▶ _Task instructions_
Leave out the pictures and set down exactly the lines from the start of the listing through the one with "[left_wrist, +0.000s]", both included.

▶ _Supplied material_
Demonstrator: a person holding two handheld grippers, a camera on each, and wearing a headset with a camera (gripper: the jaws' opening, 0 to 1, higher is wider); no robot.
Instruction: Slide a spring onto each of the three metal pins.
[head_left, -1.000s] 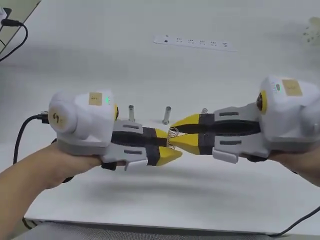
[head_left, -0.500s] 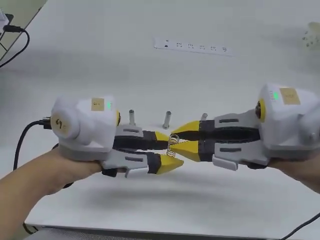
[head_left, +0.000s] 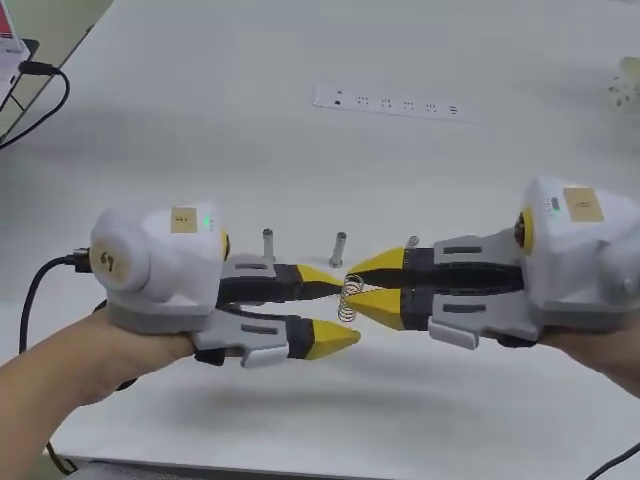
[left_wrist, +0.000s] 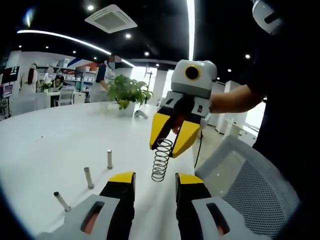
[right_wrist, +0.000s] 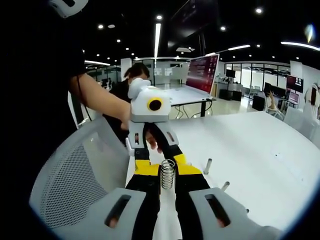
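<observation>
A small metal spring (head_left: 349, 299) is pinched at its top by my right gripper (head_left: 354, 284), which is shut on it; the coil hangs down between the two tools. My left gripper (head_left: 344, 312) faces it with its yellow jaws spread, open around the spring's lower end. In the left gripper view the spring (left_wrist: 160, 159) dangles from the right gripper (left_wrist: 170, 142) above my open left gripper (left_wrist: 155, 178). In the right gripper view the spring (right_wrist: 167, 175) sits in my right gripper (right_wrist: 167, 171). Three upright metal pins (head_left: 268, 241) (head_left: 340, 244) (head_left: 411, 243) stand bare on the white table behind.
A white power strip (head_left: 395, 103) lies at the far middle of the table (head_left: 200, 140). A black cable (head_left: 45, 85) curls at the far left. A grey mesh chair (left_wrist: 245, 185) stands by the table's near edge.
The left gripper's jaws have spread wider apart. The spring has swung from lying between both sets of tips to hanging upright from the right gripper.
</observation>
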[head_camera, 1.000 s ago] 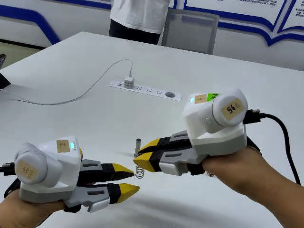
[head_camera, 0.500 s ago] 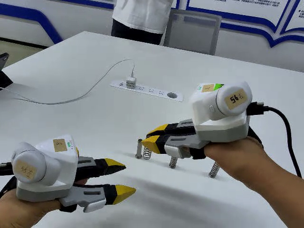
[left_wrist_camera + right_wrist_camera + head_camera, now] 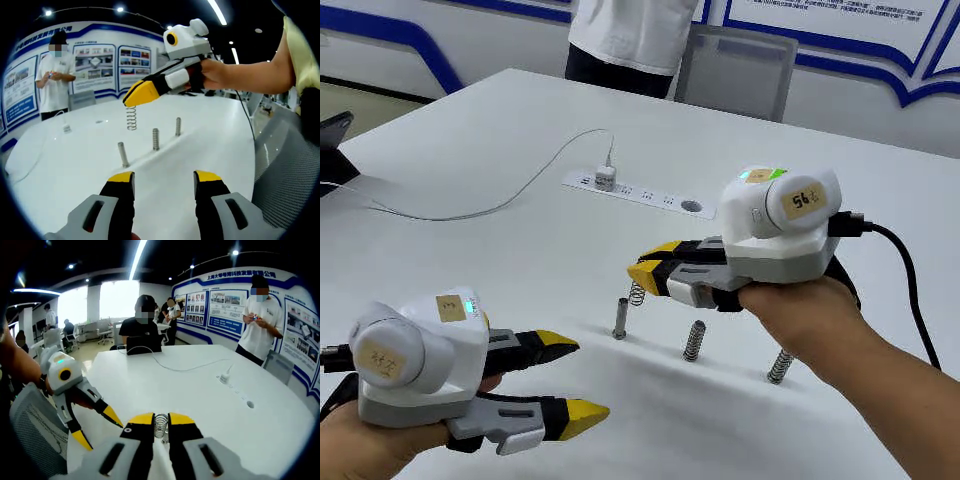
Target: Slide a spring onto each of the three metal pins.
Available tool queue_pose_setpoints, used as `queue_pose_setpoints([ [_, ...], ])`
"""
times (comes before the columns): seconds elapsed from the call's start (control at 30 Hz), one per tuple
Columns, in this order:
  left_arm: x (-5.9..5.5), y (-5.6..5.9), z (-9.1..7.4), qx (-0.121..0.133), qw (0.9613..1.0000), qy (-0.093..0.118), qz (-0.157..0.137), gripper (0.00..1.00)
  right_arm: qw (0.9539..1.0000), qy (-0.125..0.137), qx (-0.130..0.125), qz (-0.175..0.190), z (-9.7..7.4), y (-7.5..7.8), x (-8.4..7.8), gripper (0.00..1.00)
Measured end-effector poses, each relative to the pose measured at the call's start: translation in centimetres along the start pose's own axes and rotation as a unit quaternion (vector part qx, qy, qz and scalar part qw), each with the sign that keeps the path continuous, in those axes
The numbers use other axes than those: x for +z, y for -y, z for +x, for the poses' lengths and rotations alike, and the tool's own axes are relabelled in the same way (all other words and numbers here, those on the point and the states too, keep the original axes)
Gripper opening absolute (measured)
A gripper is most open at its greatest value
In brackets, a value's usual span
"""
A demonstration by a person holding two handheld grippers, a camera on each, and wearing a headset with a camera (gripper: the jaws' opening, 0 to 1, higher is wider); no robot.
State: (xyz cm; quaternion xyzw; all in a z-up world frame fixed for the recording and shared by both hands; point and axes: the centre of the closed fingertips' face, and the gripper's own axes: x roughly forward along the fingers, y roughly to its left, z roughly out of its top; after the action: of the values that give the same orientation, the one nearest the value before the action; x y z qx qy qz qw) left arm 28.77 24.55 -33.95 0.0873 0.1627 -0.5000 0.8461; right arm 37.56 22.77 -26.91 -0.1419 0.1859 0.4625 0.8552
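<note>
Nearest the wearer, low on the left, the left gripper, a grey-and-black hand-held tool with yellow jaw tips, hovers just above the white workbench. Its jaws stand wide apart with nothing between them. It seems to be held back in reserve, leaving the other hand room to work.

Just beyond it, three short upright pins stand in a row on the bench. The leftmost, a bare metal pin, has no spring on it. The middle pin and the right-hand pin each have a coil wrapped around the shaft, so two of the three appear finished.

Above the bare pin and a little past it, the right gripper, built like the left one, is pinched closed on the top of a small silver coil spring. The spring hangs down from the jaw tips, clear of the bench. Gripping the upper end likely keeps the open lower end free to drop over the pin. It is near the pin but not yet lined up over its tip.

Farther back lie a white power strip and a thin white cable. At the far edge are a grey chair and a standing person in a white shirt.
</note>
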Motion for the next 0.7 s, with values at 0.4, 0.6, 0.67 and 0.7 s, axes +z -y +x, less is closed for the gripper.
queue_pose_setpoints([
  [0.4,-0.1,-0.4,-0.4,0.009,1.0000,0.000,-0.004,0.54,0.9999,-0.008,-0.008,-0.003,2.0,0.9,-0.7,0.11],
  [0.6,0.0,-0.5,-0.4,0.011,0.9999,0.002,-0.004,0.56,0.9998,-0.016,-0.009,-0.004,2.7,1.1,-1.2,0.11],
  [0.67,0.0,-0.6,-0.4,0.012,0.9999,0.003,-0.004,0.56,0.9998,-0.016,-0.010,-0.003,2.9,1.2,-1.4,0.11],
  [0.7,0.1,-0.6,-0.4,0.012,0.9999,0.004,-0.005,0.56,0.9998,-0.017,-0.010,-0.002,2.9,1.2,-1.4,0.11],
])
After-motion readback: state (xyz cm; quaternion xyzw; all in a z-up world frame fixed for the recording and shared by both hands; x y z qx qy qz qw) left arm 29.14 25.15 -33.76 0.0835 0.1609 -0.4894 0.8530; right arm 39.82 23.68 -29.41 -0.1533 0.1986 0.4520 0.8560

▶ _The completed task_
Demonstrator: a person holding two handheld grippers, a camera on each, and wearing a headset with a camera (gripper: the jaws' opening, 0 to 1, higher is wider); no robot.
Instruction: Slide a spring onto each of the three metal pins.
[head_left, -1.000s] 
[head_left, -0.500s] 
[head_left, +0.000s] 
[left_wrist, +0.000s] 

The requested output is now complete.